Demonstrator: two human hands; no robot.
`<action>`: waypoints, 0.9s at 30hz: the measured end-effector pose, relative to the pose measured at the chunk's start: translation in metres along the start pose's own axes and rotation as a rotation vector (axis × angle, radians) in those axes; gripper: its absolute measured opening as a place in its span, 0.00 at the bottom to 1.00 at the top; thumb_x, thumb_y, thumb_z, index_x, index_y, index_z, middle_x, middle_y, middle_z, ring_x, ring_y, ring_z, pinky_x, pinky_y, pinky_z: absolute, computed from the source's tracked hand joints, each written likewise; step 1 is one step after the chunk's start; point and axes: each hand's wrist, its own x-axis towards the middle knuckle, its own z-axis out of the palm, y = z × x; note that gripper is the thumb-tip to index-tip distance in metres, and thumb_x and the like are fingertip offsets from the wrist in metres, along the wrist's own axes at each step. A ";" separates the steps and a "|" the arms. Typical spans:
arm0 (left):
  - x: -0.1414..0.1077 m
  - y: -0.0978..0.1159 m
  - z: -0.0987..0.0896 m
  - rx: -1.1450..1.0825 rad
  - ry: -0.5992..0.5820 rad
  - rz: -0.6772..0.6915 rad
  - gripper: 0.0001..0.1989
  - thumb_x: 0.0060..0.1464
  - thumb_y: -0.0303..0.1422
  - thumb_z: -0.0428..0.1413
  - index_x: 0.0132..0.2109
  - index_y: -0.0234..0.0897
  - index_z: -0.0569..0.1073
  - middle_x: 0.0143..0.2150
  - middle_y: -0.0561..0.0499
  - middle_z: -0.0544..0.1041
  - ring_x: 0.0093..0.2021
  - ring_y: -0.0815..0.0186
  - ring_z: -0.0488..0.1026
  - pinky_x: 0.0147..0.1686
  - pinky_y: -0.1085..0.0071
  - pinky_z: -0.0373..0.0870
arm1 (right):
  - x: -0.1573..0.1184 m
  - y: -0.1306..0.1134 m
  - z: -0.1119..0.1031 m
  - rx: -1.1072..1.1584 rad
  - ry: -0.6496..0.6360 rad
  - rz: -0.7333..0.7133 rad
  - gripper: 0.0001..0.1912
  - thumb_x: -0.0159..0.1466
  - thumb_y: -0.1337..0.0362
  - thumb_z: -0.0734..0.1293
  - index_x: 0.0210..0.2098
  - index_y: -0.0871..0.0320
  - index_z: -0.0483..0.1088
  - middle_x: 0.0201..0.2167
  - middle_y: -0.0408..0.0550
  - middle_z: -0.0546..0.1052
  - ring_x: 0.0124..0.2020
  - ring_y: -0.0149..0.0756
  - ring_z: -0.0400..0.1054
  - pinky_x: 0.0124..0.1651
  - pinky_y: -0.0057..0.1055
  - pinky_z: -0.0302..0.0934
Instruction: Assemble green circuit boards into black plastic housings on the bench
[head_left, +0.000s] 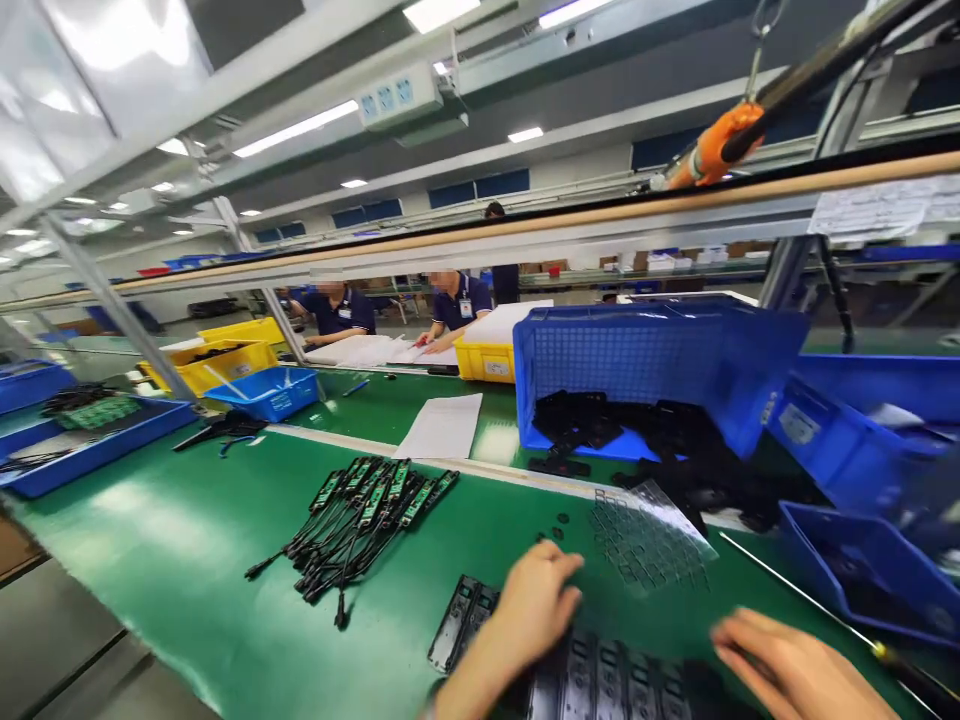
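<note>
My left hand (pixel 534 608) reaches over a row of black plastic housings (pixel 592 680) at the near edge of the table. Its thumb and forefinger are apart, with nothing visible between them. Just beyond the fingertips lie a few small black round pieces (pixel 561 519). To the right, my right hand (pixel 795 662) hovers beside the row, slightly blurred. Its fingertips are drawn together; whatever they hold, if anything, cannot be made out. A clear sheet with a grid of cut-outs (pixel 649 540) lies beyond and between the hands. Part of the row is hidden by my left hand and forearm.
Green circuit boards with black cables (pixel 367 510) lie piled at centre-left. A tipped blue crate (pixel 660 350) spills black parts (pixel 697 460). At right are a blue bin (pixel 870 570) and a long screwdriver (pixel 802 590). White paper (pixel 439 425) lies behind. Two people sit across the bench.
</note>
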 end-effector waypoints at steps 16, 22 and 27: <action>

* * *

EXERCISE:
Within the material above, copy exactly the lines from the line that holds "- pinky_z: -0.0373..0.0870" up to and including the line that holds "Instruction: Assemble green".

ANSWER AREA:
  - pinky_z: -0.0373..0.0870
arm1 (right):
  - x: -0.1573..0.1184 m
  - y: -0.1306..0.1134 m
  - z: -0.1119..0.1031 m
  - rx: -1.1072..1.1584 rad
  - ry: -0.6496..0.6360 rad
  - rz: -0.7333..0.7133 rad
  - gripper: 0.0001..0.1912
  - thumb_x: -0.0159..0.1466
  - thumb_y: -0.1337..0.0362
  - thumb_z: -0.0734..0.1293
  - index_x: 0.0210..0.2098
  - index_y: -0.0871..0.0320
  - index_z: -0.0483..0.1088
  - middle_x: 0.0201..0.2167
  - middle_y: -0.0408..0.0550
  - middle_z: -0.0546..0.1052
  - ring_x: 0.0124..0.2020
  - ring_y: -0.0149..0.0756
  - ring_z: -0.0400..0.1054
  - pinky_x: 0.0124..0.1651
  - pinky_y: -0.0057..0.1055
  - pinky_z: -0.0302..0.0934
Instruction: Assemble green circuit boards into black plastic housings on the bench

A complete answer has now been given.